Daniel Beene received his Ph.D. after completing his dissertation titled “Critical Geospatial Data Science: Principles for Curating, Analyzing, and Sharing Geospatial Data.” The research centered on the broad field of geospatial data science and its recent push toward the use of massive geospatial datasets that come from sources like satellites and the Internet of Things.
While Beene agreed that the use of this information is necessary to answer complex questions about the world, he argued that the recent push towards massive datasets lacks critical theories to help inform how the data is interpreted. Spatial data is not uniform or equitable, and the potential harm caused by representing people in certain ways is not always immediately clear, Beene argued.
“I hold that no data are pure truth, but rather are representations of people’s biases and intentions. With this in mind, I explore how critical geography can enrich our understanding of spatial data, the ways that we use spatial data to interpret the world, and data sharing and communication,” Beene said.
During his graduate studies at UNM, Beene was involved with the work of many research groups on campus including the Community Environmental Health Program at the UNM Health Sciences Center, the METALS Superfund Research Program, the Center for Native Environmental Health Equity Research, NM Integrative Science Program Incorporated Research in Environmental Sciences center, the Navajo Birth Cohort Study, and the Environmental influences on Child Health Outcomes (ECHO) program.
Beene has since begun a postdoctoral fellowship at Johns Hopkins University Bloomberg School of Public Health where he will work as part of
the geospatial group for the NIH-funded ECHO Program. He will work to develop high spatial resolution models of social determinants of health in the built environment for the past ten years by examining issues like access to healthcare, healthy food, telecommunications, green spaces and other things.
“This is a crucial way to reframe rurality as a social determinant of health because being in a rural place isn’t necessarily a detriment, despite decades of research treating it that way. I think that models like this will add a critical degree of nuance to health research and can inform more context-sensitive solutions for populations and communities in need of better healthcare services,” Beene said.
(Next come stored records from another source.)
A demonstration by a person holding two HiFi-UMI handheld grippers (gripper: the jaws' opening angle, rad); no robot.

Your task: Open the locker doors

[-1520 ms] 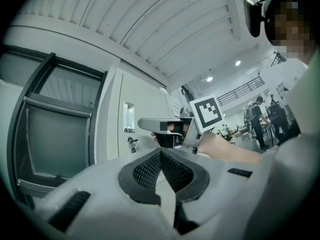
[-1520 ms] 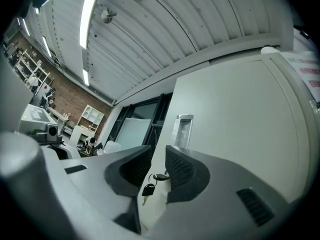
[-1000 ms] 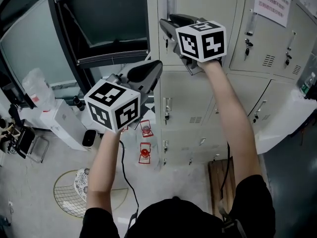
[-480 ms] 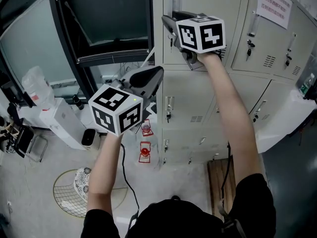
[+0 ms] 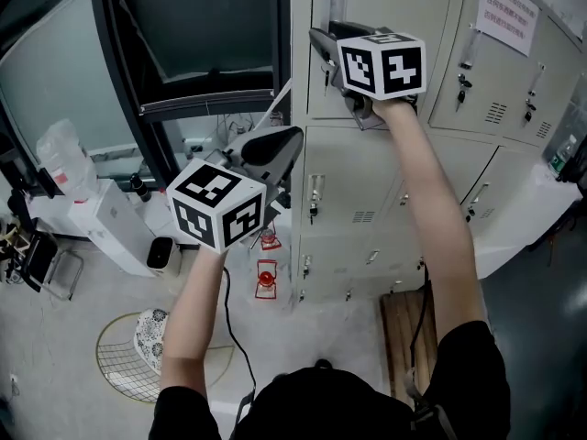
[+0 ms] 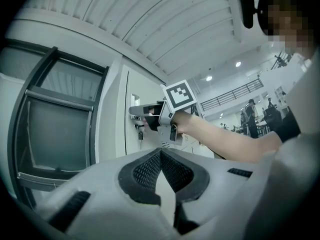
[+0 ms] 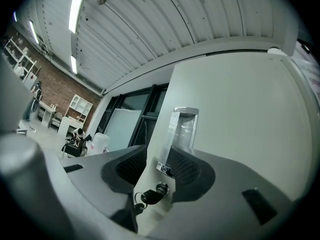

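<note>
Upper-left locker door sat flush in the bank, directly ahead. The right gripper held its jaws wide, one each side of the chrome handle at its lower end. A key hung in the lock below. The left gripper jaws were together, empty, well apart from the lockers. The notice further right had red print, illegible.

The pale grey metal locker door carries a shiny chrome handle and a black-headed key between dark grey mesh-textured pads.
</note>
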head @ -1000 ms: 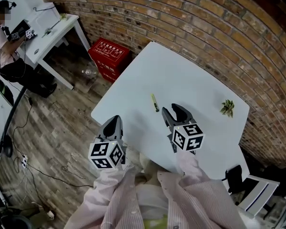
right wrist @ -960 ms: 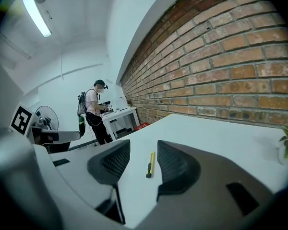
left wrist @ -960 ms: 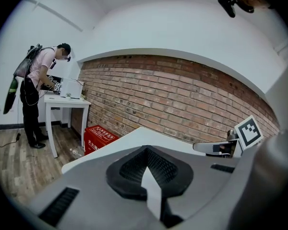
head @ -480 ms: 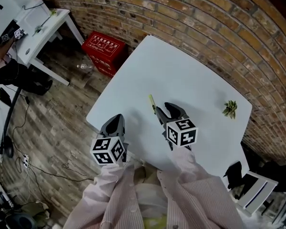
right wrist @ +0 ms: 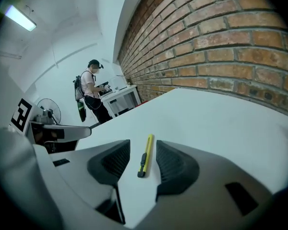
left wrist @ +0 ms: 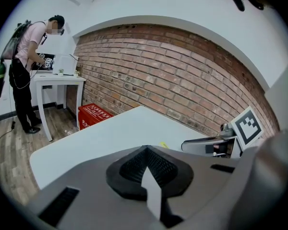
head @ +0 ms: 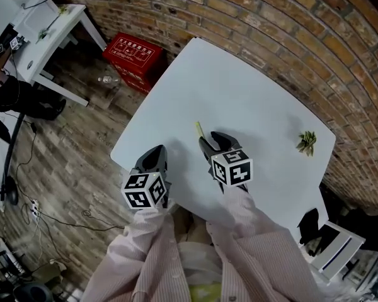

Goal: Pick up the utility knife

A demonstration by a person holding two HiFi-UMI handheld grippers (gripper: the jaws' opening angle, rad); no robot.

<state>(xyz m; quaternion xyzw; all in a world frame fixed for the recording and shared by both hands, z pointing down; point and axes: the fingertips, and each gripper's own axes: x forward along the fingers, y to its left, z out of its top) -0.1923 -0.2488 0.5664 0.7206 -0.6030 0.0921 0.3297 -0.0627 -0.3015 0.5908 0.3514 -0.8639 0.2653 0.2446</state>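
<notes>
The jaws of the right gripper (right wrist: 143, 150) stand released and apart in the right gripper view. The slim yellow plastic utility knife with a black slider end (right wrist: 145, 155) lies flat on the white counter (right wrist: 221, 123) in the gap between them, and appears to touch neither pad. Its long axis runs from 6 o'clock up to 12 o'clock, almost along the gripper's own line, with the black end nearest the camera. Closing would therefore likely pinch it across its narrow width. In the left gripper view the jaws of the left gripper (left wrist: 145, 164) are clenched together with nothing between them. Only a yellow tip of the knife shows beyond them at about 1 o'clock, with the right gripper out at 3 o'clock. In the head view the knife's far end pokes out past the right jaws toward 11 o'clock, while its near part is hidden beneath them. The left gripper sits at about 8 o'clock from the knife, at the counter's near edge and well apart from it. A small green leafy sprig (head: 305, 141) lies far off at 3 o'clock. The right gripper is plainly the nearer, and my judgement is that the grasp falls to it.
</notes>
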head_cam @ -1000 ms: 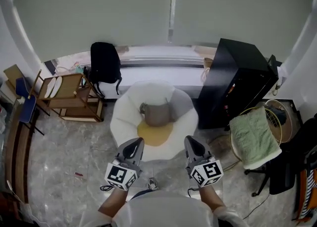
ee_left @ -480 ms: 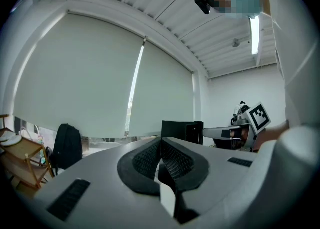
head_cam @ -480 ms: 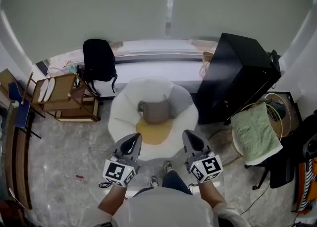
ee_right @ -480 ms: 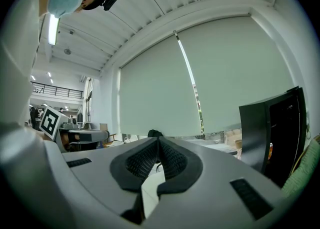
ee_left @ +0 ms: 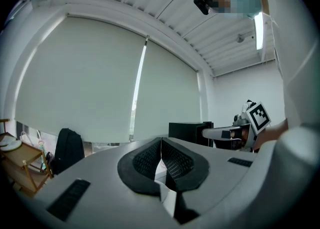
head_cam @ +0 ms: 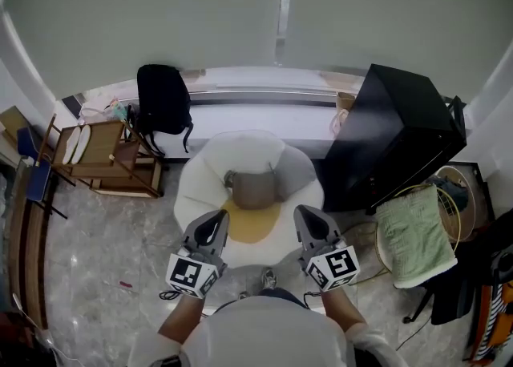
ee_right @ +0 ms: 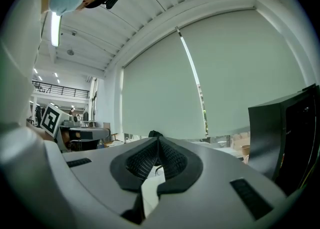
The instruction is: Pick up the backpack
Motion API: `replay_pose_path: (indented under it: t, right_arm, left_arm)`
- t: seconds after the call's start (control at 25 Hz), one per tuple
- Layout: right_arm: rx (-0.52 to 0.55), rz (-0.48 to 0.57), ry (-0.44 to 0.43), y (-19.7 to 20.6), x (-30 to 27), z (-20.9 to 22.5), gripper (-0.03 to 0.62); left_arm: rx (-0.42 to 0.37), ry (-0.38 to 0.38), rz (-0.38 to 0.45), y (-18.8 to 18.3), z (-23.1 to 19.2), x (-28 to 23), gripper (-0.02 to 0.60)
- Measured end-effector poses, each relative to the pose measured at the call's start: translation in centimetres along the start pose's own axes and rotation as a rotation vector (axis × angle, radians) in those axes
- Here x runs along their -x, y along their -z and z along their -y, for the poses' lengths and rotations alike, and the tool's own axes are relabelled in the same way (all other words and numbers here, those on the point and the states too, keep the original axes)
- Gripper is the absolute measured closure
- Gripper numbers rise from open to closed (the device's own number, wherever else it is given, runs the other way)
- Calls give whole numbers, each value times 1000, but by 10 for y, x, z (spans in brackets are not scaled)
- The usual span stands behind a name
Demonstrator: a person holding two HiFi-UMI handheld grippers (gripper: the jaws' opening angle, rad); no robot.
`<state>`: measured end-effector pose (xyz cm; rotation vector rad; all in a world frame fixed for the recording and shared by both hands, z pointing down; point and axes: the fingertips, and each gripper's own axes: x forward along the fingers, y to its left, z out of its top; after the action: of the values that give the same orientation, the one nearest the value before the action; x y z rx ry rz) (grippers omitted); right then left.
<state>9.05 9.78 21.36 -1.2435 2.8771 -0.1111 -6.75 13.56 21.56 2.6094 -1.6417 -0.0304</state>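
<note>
- Roughly at far left, a wooden rack (head_cam: 104, 153) stands on the floor just beside the backpack. It plays no part in the job.
- The backpack (head_cam: 163, 101) is black and upright, leaning against the window ledge (head_cam: 264, 89) between the rack and the beanbag. It is well apart from both tongs. In the left gripper view it sits far off to the left, not in line with the jaws.
- The left tongs (head_cam: 213, 227) point level with the jaws closed together and nothing between them. They were just as shut a second ago.
- The beanbag (head_cam: 208, 173) is white, with a brown cushion (head_cam: 255, 187) and a yellow patch in its hollow. It lies straight ahead of the person, between them and the window.
- What has changed is small. A shoe (head_cam: 268, 279) has swapped places under the body, and the backpack and cabinet have slid slightly outward in the head view. I read that as a short walk forward with both tongs carried along.
- The right tongs (head_cam: 309, 223) are level, closed and empty, matching the left.
- A black cabinet (head_cam: 393, 137) and a green towel (head_cam: 415, 233) sit at right, clear of the route.
- My judgement is that this is the approach stage and nothing has been grasped yet. The line of travel meets the beanbag, so the path likely needs to bend left around it. One set of jaws must also open before the backpack can be taken.
</note>
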Motion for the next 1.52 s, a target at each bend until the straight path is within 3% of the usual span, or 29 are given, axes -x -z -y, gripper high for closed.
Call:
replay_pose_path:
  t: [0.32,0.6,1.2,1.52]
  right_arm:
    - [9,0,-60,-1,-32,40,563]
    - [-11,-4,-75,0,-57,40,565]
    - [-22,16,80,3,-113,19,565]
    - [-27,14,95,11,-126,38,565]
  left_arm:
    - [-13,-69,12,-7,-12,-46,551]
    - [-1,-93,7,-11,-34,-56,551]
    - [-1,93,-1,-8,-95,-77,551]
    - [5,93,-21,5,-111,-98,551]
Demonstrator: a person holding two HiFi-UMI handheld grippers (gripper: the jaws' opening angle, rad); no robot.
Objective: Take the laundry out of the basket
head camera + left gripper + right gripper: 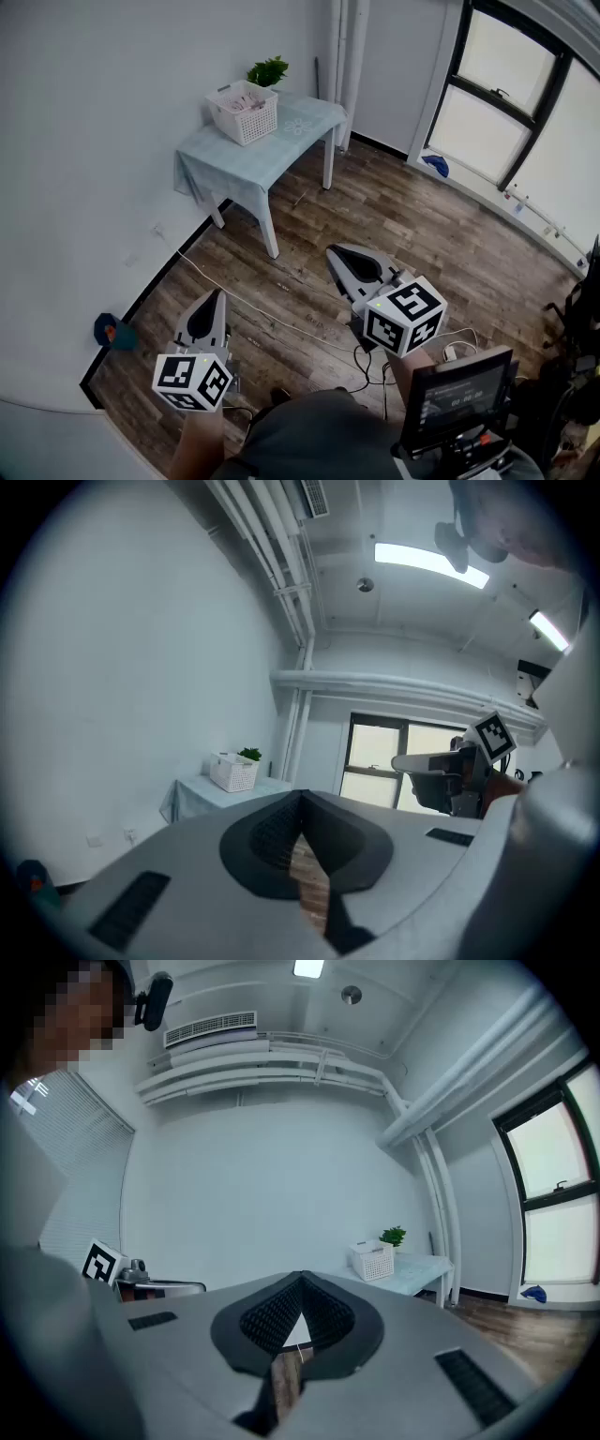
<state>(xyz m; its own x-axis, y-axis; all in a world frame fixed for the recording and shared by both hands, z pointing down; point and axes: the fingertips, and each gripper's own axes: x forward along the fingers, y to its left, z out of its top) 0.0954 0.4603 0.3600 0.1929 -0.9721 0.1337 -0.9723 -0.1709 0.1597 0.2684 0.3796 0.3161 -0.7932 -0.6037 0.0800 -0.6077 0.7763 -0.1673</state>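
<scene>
Far left, on table (pixel 281 141): basket (pixel 243 114), laundry (pixel 246 101) heaped inside, plant (pixel 267 71) just behind.
Handling: likely soft, light, limp; best pinched at a top fold.
Jaws: left gripper (pixel 217 296), right gripper (pixel 334 251) both pressed together, empty, near, well apart from basket.
Open room: wood floor (pixel 403 216) between; wall (pixel 94 141) just left of basket.

Tools: 2, namely left tool (pixel 216 298) and right tool (pixel 336 253).
Surface (pixel 286 148): 1.
On it: basket (pixel 251 124), 1, with 1 heap of laundry (pixel 244 101); plant (pixel 268 71), 1.
On floor: blue items, 2, namely wall-side item (pixel 112 331) and window-side item (pixel 435 165).
Screen (pixel 459 398): 1.
</scene>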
The department welcomed the first cohort of the New Mexico Doctoral Program in Geography in 2020. The program, which is a collaboration between the geography departments at UNM and New Mexico State University, centers the study of Integrative Human-Environment Dynamics with a focus on the Southwest region, Mexico-U.S. borderlands, and Latin America.
As candidates finish their dissertations, faculty celebrate the work it took to get here. Yan Lin, associate professor of Geography and Environmental Studies and Beene’s faculty advisor, reflected on Beene’s graduation and the future of the Ph.D. program.
“The department’s interdisciplinary focus has also provided Daniel with the unique opportunity to formulate questions and develop methods that not only contribute to Geography/GIScience but also have a meaningful impact on other fields, such as public health. Additionally, the master-to-Ph.D. pathway our department has created holds great promise for future success,” Lin said.
Beene marks the first of five Ph.D. degrees the department expects to grant in the coming year, according to Marygold Walsh-Dilley, graduate programs director for Geography and Environmental Studies.
“We are really happy to see the fruit of all the work that was put into developing this unique doctoral program. Its success reflects the dynamism and growth of the GES department over the past few years as well as the strengths of our department,” Walsh-Dilley said. “We encourage students who are interested in pursuing research and learning on human-environment interactions, using multiple methods and interdisciplinary approaches, in service to local communities and the state of New Mexico to check our graduate programs.”